Metadata-Version: 2.1
Name: itertree
Version: 0.8.2
Summary: Python tree structure for data storage and iterations
Home-page: https://github.com/BR1py/itertree
Author: B_R
Author-email: br_development@posteo.org
License: MIT
Project-URL: Bug Tracker, https://github.com/BR1py/itertree/issues
Project-URL: Documentation, https://readthedocs.org/projects/itertree/
Classifier: Programming Language :: Python :: 3
Classifier: License :: OSI Approved :: MIT License
Classifier: Operating System :: OS Independent
Requires-Python: >=3.0
Description-Content-Type: text/markdown
License-File: LICENSE

# itertree python package


## Welcome to itertree python package. 

0.8.1 --BETA-- -> this is already final release candidate (all interfaces are fixed), 
                  we do just some more unit-testing to get the last bugs out!

Do you have to store data in a tree like structure? Do you need good performance, a reach feature set especially in 
case of filtered access to all data and the possibility to serialize and store the structure in files? Or do you like to use 
links to sub-trees and to cover items from a linked structure with new data?

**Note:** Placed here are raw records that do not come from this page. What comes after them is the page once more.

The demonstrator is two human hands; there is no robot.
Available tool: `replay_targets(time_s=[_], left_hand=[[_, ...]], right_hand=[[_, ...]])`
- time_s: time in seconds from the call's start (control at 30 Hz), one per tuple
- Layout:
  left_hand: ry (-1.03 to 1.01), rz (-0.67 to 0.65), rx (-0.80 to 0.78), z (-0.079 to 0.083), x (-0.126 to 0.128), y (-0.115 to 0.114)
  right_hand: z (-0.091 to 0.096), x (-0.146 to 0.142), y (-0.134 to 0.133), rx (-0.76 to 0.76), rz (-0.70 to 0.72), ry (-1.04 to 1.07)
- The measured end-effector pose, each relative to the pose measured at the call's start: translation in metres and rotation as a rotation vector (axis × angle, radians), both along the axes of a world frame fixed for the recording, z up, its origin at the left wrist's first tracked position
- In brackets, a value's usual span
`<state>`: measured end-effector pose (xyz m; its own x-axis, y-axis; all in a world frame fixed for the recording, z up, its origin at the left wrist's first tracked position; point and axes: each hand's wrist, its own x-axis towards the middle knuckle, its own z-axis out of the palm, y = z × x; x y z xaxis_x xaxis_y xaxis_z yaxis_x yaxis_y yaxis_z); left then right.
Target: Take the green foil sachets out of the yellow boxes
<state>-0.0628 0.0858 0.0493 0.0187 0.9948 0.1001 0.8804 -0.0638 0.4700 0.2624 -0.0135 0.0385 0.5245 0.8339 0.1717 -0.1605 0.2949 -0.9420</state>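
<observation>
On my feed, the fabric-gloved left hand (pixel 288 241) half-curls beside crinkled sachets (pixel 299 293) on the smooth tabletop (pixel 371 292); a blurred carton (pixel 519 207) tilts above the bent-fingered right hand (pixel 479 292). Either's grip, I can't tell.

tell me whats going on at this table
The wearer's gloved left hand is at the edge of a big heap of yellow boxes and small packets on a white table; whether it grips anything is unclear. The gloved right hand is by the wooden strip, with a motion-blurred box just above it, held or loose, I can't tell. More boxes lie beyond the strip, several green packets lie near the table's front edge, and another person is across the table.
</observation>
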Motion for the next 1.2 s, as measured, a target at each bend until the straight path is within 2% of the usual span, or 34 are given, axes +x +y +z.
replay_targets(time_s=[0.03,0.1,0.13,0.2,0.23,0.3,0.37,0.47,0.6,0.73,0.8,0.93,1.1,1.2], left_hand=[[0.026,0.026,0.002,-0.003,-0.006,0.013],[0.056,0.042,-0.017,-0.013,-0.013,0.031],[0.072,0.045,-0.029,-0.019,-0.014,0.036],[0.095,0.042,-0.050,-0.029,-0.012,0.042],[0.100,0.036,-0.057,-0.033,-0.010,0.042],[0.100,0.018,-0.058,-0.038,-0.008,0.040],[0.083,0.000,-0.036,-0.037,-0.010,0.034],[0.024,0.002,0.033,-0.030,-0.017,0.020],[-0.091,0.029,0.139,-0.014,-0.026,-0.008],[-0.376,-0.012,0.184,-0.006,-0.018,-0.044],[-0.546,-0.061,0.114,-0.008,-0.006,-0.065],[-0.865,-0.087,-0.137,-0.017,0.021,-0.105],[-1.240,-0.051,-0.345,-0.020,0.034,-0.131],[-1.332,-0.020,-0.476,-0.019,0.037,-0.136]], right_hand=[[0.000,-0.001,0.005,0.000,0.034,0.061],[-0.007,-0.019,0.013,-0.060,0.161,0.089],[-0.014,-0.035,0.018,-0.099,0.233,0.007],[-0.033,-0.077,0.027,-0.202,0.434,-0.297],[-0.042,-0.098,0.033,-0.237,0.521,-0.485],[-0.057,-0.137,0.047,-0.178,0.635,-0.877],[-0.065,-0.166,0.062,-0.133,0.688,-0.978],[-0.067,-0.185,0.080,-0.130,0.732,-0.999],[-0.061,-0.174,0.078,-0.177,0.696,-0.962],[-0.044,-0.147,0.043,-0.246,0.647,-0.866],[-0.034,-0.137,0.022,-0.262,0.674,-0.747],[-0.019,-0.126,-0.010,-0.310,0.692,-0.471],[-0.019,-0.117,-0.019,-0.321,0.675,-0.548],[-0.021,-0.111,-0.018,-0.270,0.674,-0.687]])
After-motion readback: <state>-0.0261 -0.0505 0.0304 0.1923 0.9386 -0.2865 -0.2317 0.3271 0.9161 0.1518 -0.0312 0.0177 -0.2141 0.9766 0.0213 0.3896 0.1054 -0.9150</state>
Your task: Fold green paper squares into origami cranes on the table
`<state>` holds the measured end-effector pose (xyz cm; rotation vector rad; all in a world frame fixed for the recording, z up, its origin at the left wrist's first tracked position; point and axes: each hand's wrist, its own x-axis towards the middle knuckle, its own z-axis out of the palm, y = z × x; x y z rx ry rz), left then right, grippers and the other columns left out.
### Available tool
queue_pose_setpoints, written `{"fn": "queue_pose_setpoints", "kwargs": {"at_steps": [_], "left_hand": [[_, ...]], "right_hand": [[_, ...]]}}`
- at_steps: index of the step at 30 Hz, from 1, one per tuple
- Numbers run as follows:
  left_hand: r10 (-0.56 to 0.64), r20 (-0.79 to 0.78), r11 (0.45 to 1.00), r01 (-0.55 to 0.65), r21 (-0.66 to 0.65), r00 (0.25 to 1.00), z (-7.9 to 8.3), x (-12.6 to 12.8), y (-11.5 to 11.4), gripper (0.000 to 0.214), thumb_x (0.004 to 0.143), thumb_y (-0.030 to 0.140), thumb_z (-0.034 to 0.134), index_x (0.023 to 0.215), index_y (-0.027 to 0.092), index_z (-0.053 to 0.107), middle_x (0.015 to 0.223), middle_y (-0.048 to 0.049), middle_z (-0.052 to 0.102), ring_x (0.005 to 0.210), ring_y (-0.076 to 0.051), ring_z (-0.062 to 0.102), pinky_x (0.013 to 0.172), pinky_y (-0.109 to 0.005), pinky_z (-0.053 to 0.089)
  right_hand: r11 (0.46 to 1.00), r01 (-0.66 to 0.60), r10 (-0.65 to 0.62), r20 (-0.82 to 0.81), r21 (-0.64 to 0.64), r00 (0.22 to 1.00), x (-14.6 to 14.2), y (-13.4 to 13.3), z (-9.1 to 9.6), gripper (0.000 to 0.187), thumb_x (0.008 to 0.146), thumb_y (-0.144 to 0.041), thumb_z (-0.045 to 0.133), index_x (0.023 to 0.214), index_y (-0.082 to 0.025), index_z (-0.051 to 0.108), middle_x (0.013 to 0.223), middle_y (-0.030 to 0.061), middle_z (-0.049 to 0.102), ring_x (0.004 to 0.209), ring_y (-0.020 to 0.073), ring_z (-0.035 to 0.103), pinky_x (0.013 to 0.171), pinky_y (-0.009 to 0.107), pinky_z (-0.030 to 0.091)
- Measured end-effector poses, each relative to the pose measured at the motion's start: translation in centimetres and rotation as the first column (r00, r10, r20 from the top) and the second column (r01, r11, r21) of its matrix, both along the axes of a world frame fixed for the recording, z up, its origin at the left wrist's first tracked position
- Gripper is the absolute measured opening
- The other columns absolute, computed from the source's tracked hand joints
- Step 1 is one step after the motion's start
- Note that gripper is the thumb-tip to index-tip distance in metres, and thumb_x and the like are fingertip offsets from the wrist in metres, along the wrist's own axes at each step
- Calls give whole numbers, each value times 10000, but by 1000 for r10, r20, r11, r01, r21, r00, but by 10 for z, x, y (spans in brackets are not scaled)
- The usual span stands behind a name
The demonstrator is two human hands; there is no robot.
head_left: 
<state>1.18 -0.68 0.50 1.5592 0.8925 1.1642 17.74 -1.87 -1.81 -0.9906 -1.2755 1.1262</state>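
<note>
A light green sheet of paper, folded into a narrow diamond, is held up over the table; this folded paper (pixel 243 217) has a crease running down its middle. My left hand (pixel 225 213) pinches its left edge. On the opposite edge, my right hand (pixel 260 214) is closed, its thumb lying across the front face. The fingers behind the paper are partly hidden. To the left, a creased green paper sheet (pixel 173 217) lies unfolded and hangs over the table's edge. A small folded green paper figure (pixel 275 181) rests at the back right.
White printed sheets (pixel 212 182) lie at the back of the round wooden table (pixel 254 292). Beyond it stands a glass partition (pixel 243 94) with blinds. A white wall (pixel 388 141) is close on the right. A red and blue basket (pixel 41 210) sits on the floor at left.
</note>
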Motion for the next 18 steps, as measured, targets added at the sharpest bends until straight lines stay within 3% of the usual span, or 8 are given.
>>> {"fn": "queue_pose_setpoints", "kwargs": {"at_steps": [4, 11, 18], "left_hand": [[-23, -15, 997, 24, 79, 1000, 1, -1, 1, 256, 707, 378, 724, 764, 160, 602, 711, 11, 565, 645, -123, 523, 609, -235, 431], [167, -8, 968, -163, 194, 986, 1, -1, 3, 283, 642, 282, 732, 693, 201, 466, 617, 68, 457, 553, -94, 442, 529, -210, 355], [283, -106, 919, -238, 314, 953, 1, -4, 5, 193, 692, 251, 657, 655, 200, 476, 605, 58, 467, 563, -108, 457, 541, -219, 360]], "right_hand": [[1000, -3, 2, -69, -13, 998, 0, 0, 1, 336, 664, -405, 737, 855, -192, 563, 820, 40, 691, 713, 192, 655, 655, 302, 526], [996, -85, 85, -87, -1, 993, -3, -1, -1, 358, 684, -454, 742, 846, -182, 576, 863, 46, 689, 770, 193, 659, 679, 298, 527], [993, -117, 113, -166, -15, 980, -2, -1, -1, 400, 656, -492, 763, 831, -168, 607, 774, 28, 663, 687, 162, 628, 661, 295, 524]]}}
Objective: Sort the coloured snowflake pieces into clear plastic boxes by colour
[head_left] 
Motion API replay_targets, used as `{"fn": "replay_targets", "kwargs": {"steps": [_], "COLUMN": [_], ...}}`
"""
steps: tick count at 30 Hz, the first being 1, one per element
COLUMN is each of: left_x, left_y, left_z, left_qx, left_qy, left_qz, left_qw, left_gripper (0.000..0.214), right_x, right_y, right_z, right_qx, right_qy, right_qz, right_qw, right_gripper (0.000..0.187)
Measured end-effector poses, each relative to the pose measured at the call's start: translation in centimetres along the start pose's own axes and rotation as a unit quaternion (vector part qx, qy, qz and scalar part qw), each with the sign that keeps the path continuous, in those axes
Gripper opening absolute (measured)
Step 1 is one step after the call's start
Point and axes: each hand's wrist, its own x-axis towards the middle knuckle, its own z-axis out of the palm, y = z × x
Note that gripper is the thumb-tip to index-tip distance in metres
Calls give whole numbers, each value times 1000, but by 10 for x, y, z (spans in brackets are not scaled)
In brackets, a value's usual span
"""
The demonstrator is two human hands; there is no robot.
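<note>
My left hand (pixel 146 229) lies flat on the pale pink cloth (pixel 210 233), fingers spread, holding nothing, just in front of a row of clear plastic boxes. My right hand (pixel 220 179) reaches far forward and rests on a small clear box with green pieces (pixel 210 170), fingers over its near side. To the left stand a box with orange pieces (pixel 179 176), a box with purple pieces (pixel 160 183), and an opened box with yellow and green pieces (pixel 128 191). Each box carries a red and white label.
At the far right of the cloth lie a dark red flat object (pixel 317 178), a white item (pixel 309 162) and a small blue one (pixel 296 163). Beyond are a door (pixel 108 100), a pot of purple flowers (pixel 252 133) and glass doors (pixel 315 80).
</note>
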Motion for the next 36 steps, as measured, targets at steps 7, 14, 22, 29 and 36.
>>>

Give itertree package a try!

The main class for construction of the itertree trees is the iTree class. The class allows the construction of trees like this:

    | iTree('root',data='xyz') 
    | └──iTree('subitem1',data='abc') 
    |       └──iTree('subsubitem1',data={'a':'b','b':'c'}) 
    | └──iTree('subitem2',data={1:2}) 
    | └──iTree('subitem2',data={2:3}) 

Every node in the itertree (iTree object) contains two parts of stored information:

* First the related sub-structure (iTree-children)
* Second the item related data attribute were any kind of object can be stored in

The itertree solution can be compared with nested dicts or lists. Other packages that targeting in the in the same direction
are anytree, xml.ElementTree, sorted_containers. In detail the feature-set and functional focus of iTree is a bit different. An overview of the advantage and disadvantages related to the other packages is given in the chapter Package :ref:`Comparison <comparison>`.

## Installation

Use the package manager [pip](https://pip.pypa.io/en/stable/) to install the itertree package.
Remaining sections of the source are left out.